The energy around us was palpable. The men were expectant. They wanted their brother. They missed him every single damn day he was gone. They worried themselves to ulcers. They raged and paced and fell into dark places at times. Like around the holidays. Like on his birthday. Like every single time a letter was returned to sender.

I understood why they were excited.

But that was why my stomach was in knots.

Because I had a feeling that they were getting their hopes up, that this day was going to be downright heartbreaking to them.

I glanced over at Fee, Lea, and Dusty, seeing a similar tension in their eyes. The kids, luckily, were mostly unaware. We had all, as a group, decided to not make a big deal about it to them, not wanting to make them nervous or get their hopes too high.

Becca was old enough to be sat down and talked to about it. In fact, Fee and Hunter had very much told her what Detective Lloyd had told them to tell her, information she accepted with the wisdom of a kid who grew up in a non-traditional world. Izzy and Mayla weren't far behind Becca, but didn't remember their Uncle Eli quite as well as Becca did.

As for Shane and Lea's group, six-year-old Jason, five-year-old twins Jake and Joey, and one-year-old Sam had never met their uncle. Neither had Ryan and Dusty's Danny who had just turned four, Ford who was three, or the very newborn Gia.

My children, well, they obviously hadn't met him either. His namesake, Eli, was three. Jules, whose real name was Julia, Helen's middle name, was two. Our youngest, just a couple weeks old, born just two days after Dusty and Ryan's Gia, was Natalie.

Three down, all girls.

Mark was just about having a heart attack.

As were all my brothers who would surely never think they should be allowed to one day date.

I hoped for my poor husband's sake that the next and final two would be boys. I hoped it for my girls as well. As a girl who grew up with brothers, I wanted that for them. Granted, they would have Jason, Jake, Joey, Danny, and Ford to look out for them. So no matter what happened, they would have a bit of insulation from the world. Which was good.

"Do you think it is bad news that we haven't heard from Charlie and Helen?" Dusty asked, eyes a little swollen, Gia being a bit more difficult than her previous two babies, always up at night with colic. She quickly defended her sleeplessness, insisting Ryan took her so she could try to catch up, but said that there was no way she could sleep through her baby crying. So neither of them got any sleep.

Charlie and Helen had gotten up before the sun had even risen, and drove all the way up to the prison, having no idea what time he might be released, and not wanting to miss him.

It was the middle of the day.

It wasn't looking good.

If they had him, if he was with them, they would have at least texted someone so everyone stopped worrying. And I doubted the prison released anyone after five or six in the evening.
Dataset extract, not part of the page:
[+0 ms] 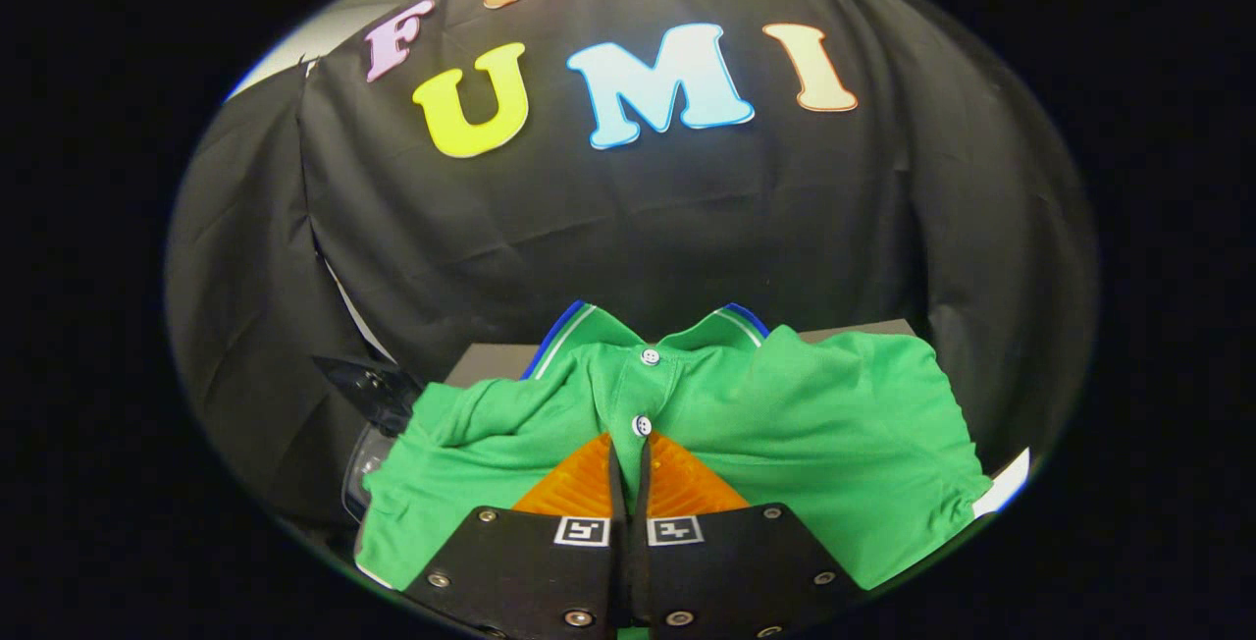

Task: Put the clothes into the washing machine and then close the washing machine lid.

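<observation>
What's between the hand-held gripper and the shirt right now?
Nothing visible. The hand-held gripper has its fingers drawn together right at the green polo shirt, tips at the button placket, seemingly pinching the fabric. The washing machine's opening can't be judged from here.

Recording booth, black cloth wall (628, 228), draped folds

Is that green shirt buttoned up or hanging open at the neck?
Buttoned, apparently. The green shirt has two white buttons seated on a closed placket below its collar. The gripper has its jaws closed together at the lower button.
</observation>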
"Six years," Fee said, looking at the backs of the men we all loved so much. "So much has changed. I mean, just look at that," she said, waving a hand to the backyard where the kids were all in various levels of play. "When he left, it was just my girls. Just the three of them. Now there are thirteen. I don't think, even if they can get him back, I don't think the videos we all took of every event will ever make him feel like he was caught up. I think a part of him is always going to feel like he doesn't belong in the way he used to. You guys know Eli," she said, then gave me a sad look. "I guess you didn't really get to know him much either."

"He's just... he's got the kindest soul," Dusty insisted. "I know all these men are good and giving and sweet. But Eli just always had something a little extra. He was more patient, more introspective, more... I don't know... is 'soulful' too cheesy?"